- _Exercise aim_: In the records below, find each line with "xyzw" and copy it.

- _Materials provided_:
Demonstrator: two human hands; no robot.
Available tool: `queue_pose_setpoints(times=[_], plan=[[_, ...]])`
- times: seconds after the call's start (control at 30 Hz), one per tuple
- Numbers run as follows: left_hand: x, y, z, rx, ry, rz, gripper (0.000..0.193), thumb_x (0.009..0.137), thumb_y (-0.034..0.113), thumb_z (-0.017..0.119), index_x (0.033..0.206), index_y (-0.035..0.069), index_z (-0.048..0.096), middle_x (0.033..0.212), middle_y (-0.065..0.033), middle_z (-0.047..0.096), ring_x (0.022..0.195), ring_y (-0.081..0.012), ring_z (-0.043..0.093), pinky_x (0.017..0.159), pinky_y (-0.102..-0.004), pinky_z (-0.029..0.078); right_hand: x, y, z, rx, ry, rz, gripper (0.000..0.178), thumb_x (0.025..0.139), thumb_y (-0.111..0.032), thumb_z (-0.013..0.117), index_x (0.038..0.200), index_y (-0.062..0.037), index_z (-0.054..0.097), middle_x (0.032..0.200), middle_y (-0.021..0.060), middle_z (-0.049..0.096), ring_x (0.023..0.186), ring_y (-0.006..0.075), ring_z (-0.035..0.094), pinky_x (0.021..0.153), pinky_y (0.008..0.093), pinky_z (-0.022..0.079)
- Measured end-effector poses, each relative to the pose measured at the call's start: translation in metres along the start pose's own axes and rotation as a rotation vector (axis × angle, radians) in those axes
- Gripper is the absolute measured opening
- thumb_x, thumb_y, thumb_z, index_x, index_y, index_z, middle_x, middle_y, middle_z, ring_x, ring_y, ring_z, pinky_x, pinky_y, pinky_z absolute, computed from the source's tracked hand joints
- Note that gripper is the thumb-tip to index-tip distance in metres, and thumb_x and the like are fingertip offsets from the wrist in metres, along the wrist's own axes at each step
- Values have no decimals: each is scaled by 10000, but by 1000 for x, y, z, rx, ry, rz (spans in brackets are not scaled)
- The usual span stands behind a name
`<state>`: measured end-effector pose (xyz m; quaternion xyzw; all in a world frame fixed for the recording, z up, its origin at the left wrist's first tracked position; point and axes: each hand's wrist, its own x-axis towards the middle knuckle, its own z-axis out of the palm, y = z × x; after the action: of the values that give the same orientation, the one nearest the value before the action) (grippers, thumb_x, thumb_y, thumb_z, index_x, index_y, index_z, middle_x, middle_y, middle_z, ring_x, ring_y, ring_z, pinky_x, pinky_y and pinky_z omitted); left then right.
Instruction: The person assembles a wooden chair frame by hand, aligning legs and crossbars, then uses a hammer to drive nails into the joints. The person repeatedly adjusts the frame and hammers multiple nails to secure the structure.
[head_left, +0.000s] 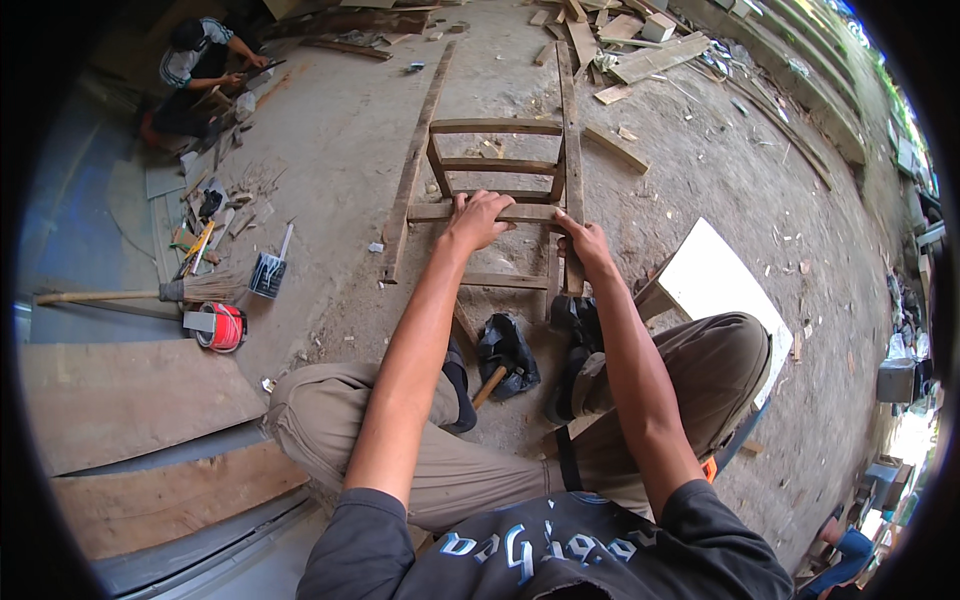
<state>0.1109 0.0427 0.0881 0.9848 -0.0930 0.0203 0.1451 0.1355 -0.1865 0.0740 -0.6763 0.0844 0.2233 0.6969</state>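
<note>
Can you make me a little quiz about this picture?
1. True or false: both hands rest on the wooden frame.
2. Which lies between the feet? A) a broom B) a hammer C) a white board
3. Fill in: the left hand lies over a ____ of the frame.

Key:
1. True. The right hand touches it by the right rail.
2. B, the hammer, beside a black bag. The broom lies far left, the white board to the right.
3. Crossbar.
</note>
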Motion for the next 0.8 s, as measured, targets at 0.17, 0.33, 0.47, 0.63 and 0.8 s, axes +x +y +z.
queue_pose_setpoints(times=[0.17,0.33,0.47,0.63,0.8], plan=[[-11,-72,-30,-175,531,-180,662,830,558,658,1285,87,559,1344,-156,530,1306,-331,450,1102,-573,262,8,2,-11,-66,41,44,457,816,-426,764,910,18,712,732,67,651,569,125,584,532,289,464],[-80,-165,-27,-794,160,-961,627,967,572,458,1229,12,561,982,-175,667,803,-271,639,740,-456,519,15,5,1,-39,15,17,482,802,-439,771,903,28,708,709,66,643,558,134,587,526,287,455],[-75,-105,-28,-1192,94,-840,571,1009,538,391,1182,29,586,825,-104,658,567,-176,591,527,-333,499,24,-5,-18,-67,-5,-12,458,810,-424,766,917,20,726,687,62,638,513,131,566,503,284,444],[-93,-100,-38,-1183,118,-837,548,943,573,536,1009,34,604,805,-52,608,572,-134,566,492,-306,465,-9,-45,1,-101,2,-16,393,866,-381,719,957,0,746,652,12,593,516,94,511,495,239,412],[-96,-84,-32,-1296,322,-757,511,902,570,612,938,60,607,730,-31,571,531,-129,564,477,-294,454,2,-81,-7,-266,-29,-173,436,837,-457,735,915,-28,753,612,13,601,518,93,549,486,259,426]])
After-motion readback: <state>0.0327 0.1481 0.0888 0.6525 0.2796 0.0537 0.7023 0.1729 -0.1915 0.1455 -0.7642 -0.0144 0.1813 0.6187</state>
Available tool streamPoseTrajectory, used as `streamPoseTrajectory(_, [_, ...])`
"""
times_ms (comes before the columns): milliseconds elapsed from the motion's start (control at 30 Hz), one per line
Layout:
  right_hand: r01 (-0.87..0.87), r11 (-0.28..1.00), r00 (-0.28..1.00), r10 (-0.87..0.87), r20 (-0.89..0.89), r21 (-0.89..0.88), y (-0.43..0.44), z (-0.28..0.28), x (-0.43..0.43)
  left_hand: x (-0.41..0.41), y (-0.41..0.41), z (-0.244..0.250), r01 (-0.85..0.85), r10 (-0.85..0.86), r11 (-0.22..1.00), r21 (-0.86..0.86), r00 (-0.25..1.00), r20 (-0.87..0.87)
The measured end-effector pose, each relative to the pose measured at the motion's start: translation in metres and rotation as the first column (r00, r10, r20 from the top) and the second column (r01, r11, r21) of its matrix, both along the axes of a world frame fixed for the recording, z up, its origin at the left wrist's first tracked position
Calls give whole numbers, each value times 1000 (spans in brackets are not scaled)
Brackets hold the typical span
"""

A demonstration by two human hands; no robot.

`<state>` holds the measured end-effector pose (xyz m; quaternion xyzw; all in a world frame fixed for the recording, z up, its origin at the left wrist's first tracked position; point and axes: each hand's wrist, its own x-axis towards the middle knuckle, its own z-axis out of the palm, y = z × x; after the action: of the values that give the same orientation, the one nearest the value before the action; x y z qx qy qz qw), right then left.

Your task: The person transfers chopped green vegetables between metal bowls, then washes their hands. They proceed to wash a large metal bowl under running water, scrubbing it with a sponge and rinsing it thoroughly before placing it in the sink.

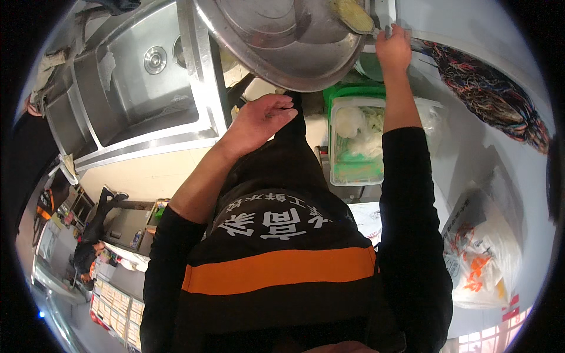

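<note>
A large round stainless-steel basin (pixel 282 57) is in front of me at the top of the view, its far part cut off. My left hand (pixel 265 117) hovers just below its near rim, fingers loosely curled with nothing in them. To the right of the basin, my right hand (pixel 394 48) is closed around a small grey piece that looks like a handle; most of it is hidden in my fingers. A pale yellow oblong thing (pixel 354 16), possibly a scrubber head, lies at the basin's right edge close to that hand. Whether it joins the handle is unclear.
Left is a stainless-steel sink (pixel 150 110) with drains. A green-and-clear plastic tub (pixel 356 174) holds pale contents below the basin. A bundle of dark multicoloured strands (pixel 490 90) hangs along the right wall, above a white plastic bag (pixel 481 264). A person (pixel 86 256) is far left.
</note>
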<state>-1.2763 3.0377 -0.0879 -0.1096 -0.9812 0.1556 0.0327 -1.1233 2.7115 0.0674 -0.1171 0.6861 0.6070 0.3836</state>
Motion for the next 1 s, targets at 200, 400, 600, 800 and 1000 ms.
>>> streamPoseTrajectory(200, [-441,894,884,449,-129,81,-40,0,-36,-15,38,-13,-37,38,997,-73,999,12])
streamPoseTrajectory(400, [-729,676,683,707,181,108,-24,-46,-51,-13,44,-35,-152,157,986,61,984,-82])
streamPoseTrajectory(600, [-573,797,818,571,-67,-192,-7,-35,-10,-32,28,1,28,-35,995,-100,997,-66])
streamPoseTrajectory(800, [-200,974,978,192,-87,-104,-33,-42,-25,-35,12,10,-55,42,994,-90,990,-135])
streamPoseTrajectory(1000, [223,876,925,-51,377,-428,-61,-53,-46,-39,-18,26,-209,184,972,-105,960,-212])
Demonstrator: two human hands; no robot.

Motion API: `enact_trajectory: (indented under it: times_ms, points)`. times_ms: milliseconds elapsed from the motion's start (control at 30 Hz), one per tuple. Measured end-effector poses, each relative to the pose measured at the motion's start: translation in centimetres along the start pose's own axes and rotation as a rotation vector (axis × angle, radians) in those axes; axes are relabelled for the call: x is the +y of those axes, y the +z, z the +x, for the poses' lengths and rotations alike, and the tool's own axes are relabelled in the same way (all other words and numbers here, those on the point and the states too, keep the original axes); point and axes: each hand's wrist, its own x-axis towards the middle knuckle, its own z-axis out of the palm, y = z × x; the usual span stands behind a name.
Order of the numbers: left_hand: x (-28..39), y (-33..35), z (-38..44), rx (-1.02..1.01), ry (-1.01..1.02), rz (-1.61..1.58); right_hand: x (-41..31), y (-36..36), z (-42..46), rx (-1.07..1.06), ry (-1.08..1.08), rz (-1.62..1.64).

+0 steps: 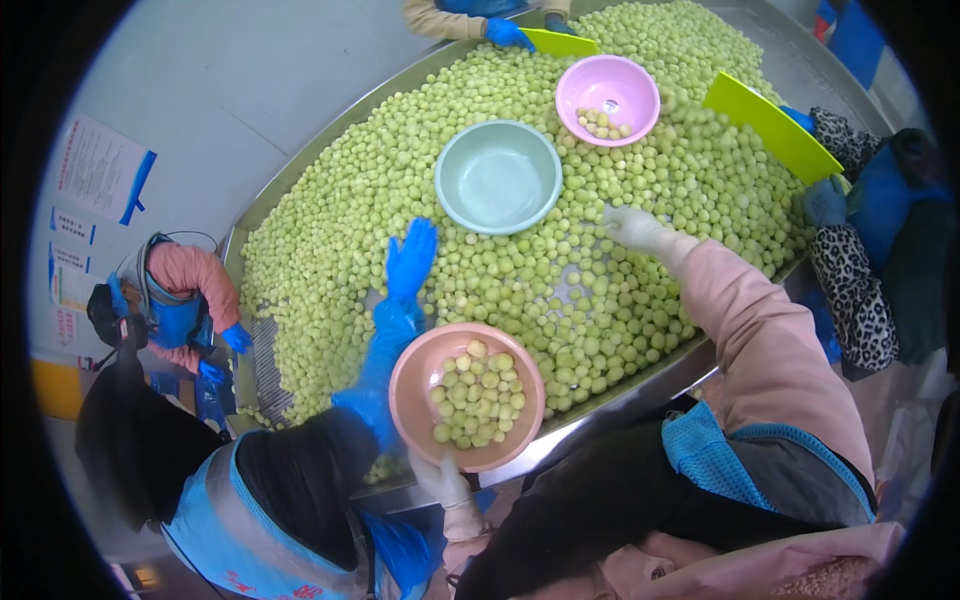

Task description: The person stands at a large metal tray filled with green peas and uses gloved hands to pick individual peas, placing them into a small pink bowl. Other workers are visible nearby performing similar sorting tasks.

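In a white glove, my left hand (442,480) holds the near rim of a salmon-pink plastic basin (403,420). Inside the basin lie many round fruits (476,401), mostly green, with a few yellowish ones at the far side. My right hand (637,229), also gloved in white, reaches low over the spread of pale-green fruits (645,300) right of the pale-teal basin. Whether its fingers pinch a fruit is too small to tell. That pale-teal plastic basin (499,176) holds nothing and rests on the fruits.
A pink basin (641,90) with several yellowish fruits sits farther off. The metal table's raised edge (300,157) surrounds the fruits. A co-worker's blue-gloved hand (411,259) reaches in on the left. Others hold lime-green boards (772,127) at the right and far side.
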Motion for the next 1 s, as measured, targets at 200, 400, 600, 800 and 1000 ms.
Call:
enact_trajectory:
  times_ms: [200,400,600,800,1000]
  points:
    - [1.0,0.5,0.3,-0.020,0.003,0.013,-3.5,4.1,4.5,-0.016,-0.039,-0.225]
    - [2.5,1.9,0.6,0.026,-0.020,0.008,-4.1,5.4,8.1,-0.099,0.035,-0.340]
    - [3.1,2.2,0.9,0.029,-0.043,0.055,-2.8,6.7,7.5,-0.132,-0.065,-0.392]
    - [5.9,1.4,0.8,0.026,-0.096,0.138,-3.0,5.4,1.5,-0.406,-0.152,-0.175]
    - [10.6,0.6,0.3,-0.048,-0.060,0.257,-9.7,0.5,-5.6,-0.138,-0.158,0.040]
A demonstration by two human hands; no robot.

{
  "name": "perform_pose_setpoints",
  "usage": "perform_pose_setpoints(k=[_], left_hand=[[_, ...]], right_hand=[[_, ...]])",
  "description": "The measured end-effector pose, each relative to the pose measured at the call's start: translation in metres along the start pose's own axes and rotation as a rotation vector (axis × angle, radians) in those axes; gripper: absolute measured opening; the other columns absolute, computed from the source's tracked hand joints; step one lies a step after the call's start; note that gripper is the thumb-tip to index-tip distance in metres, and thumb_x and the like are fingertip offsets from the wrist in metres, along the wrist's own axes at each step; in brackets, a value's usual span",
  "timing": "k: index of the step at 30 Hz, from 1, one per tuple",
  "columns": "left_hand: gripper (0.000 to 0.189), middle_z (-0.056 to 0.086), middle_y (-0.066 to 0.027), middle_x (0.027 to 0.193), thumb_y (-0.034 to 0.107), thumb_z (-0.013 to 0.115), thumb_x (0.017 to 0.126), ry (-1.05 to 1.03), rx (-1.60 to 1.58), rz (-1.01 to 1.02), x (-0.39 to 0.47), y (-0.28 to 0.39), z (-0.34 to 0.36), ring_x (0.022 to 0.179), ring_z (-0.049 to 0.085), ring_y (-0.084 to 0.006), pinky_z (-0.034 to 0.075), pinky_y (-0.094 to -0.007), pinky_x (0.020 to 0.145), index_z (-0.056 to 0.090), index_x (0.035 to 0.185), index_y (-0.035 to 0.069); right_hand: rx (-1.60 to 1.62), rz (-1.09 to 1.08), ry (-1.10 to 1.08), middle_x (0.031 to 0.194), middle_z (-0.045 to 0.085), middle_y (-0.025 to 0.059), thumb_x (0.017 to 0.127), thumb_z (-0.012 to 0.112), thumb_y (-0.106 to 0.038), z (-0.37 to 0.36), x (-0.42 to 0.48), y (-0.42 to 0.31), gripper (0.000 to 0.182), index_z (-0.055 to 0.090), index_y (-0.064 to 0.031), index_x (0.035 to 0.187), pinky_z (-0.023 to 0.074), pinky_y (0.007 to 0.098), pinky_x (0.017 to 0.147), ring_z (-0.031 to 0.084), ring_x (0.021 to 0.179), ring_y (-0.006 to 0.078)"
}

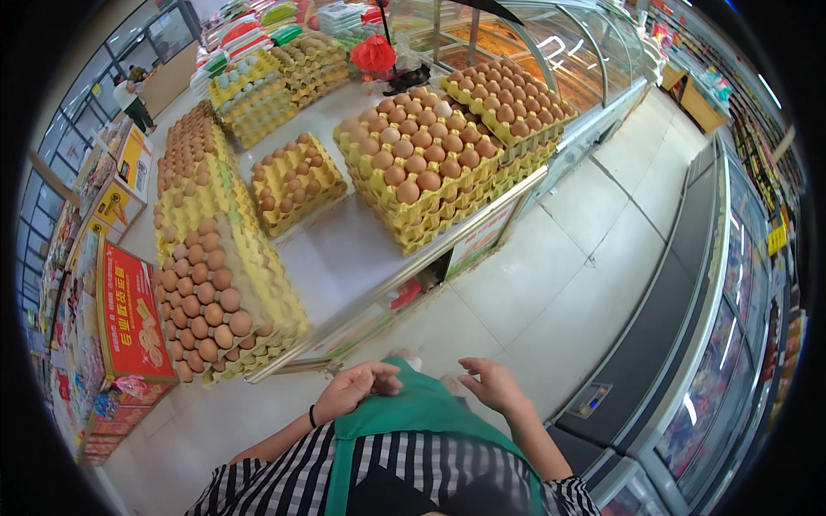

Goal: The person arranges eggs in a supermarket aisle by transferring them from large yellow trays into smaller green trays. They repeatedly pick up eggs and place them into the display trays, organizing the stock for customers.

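Note:
Loosely bent in front of the green apron (423, 400), my left hand (362, 386) shows nothing in its grasp. My right hand (493, 384) is off to the other side, thumb and fingers apart, also holding nothing. Ahead is a white display table with a metal edge rail (452, 238). On it, stacked yellow egg trays (445, 193) carry brown eggs (427, 180), with a few paler ones among them. A shorter, partly filled tray stack (297, 187) stands left of that. Nearest my left hand is a long row of tray stacks (277, 297) with brown eggs (206, 293) on top.
A curved-glass display case (581, 51) adjoins the table's far right end. Chest freezers (690, 361) line the right side of the tiled aisle (548, 271). A red sign stand (132, 316) is at left. Another person (131, 103) stands far off at upper left.

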State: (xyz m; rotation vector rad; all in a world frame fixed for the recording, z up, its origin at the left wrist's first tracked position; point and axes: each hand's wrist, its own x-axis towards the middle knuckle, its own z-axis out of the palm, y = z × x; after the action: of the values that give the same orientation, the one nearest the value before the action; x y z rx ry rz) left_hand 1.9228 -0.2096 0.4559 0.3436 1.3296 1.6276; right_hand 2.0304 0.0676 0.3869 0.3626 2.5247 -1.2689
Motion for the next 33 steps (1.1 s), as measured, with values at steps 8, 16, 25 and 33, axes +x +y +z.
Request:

- _Solution for this problem_:
`<state>`: measured end-effector pose (xyz m; quaternion xyzw; all in a world frame fixed for the recording, z up, its origin at the left wrist's first tracked position; point and axes: each hand's wrist, its own x-axis towards the middle knuckle, its own z-axis out of the palm, y = z × x; after the action: of the values that give the same orientation, the one nearest the value before the action) (grippers, thumb_x, thumb_y, thumb_z, index_x, index_y, index_z, middle_x, middle_y, middle_z, ring_x, ring_y, ring_z, pinky_x, pinky_y and pinky_z omitted); left then right.
`<state>` holds the measured end-effector pose (xyz m; quaternion xyzw; all in a world frame fixed for the recording, z up, its origin at the left wrist's first tracked position; point and axes: each hand's wrist, its own x-axis towards the middle knuckle, its own z-axis out of the palm, y = z × x; after the action: of the values that give the same orientation, the one nearest the value before the action; x y z qx qy qz qw), right then left.

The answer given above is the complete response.